**Directions:** Please return the full listing word for word, leaving out any pictures.

**Available data:**
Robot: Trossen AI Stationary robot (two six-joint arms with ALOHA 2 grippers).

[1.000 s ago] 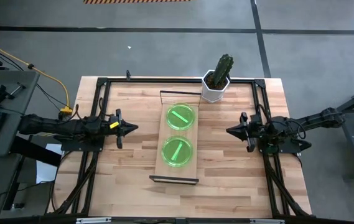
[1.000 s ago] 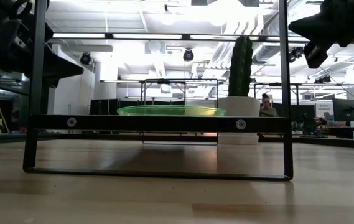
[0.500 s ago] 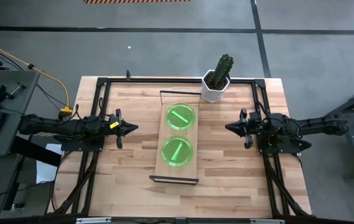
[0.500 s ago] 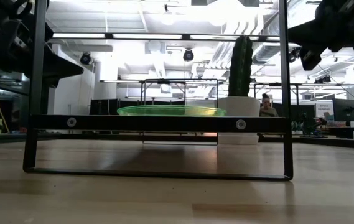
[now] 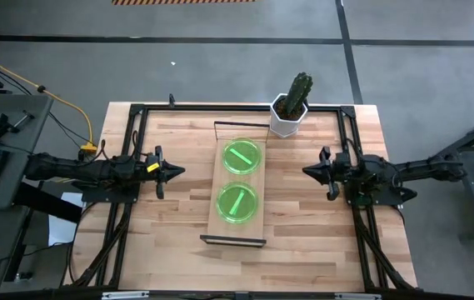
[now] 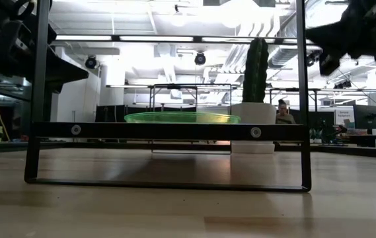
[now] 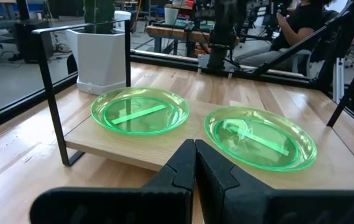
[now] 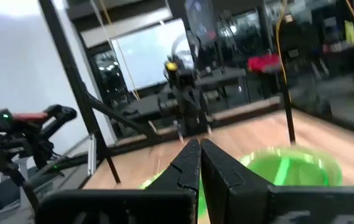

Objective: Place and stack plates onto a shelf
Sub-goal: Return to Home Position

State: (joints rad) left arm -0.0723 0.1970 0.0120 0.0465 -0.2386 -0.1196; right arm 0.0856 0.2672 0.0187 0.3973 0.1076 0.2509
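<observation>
Plates [image 5: 242,156] on the shelf [image 5: 238,179], both arms clear

Two green discs show side by side on the board, mid-tabletop [image 5: 178,242]. The left end effector [image 5: 177,172] hangs to the shelf's left, fingers pressed together and empty. The right end effector [image 5: 307,173] faces it from the right, likewise closed. A potted cactus [image 5: 289,117] stands near the shelf's far end.
</observation>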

**Task solution:**
Robot: Trossen AI Stationary robot (two six-joint arms with ALOHA 2 grippers).

[1.000 s ago] 
[1.000 s ago] 
[0.500 s ago] 
[0.500 s ago] 
[now] 
[now] 
[now] 
[now] 

Objective: Place and stack plates onto a shelf
Sub-goal: Return to Home Position

State: (joints rad) left arm -0.0723 0.1970 0.0120 0.0465 -0.2386 -0.1196; right arm 0.0856 0.2672 0.0187 0.3973 0.1076 0.2509
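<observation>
Plates [image 5: 242,156] on the shelf [image 5: 238,179], both arms clear

Two green discs show side by side on the board, mid-tabletop [image 5: 178,242]. The left end effector [image 5: 177,172] hangs to the shelf's left, fingers pressed together and empty. The right end effector [image 5: 307,173] faces it from the right, likewise closed. A potted cactus [image 5: 289,117] stands near the shelf's far end.
</observation>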

That was the complete answer.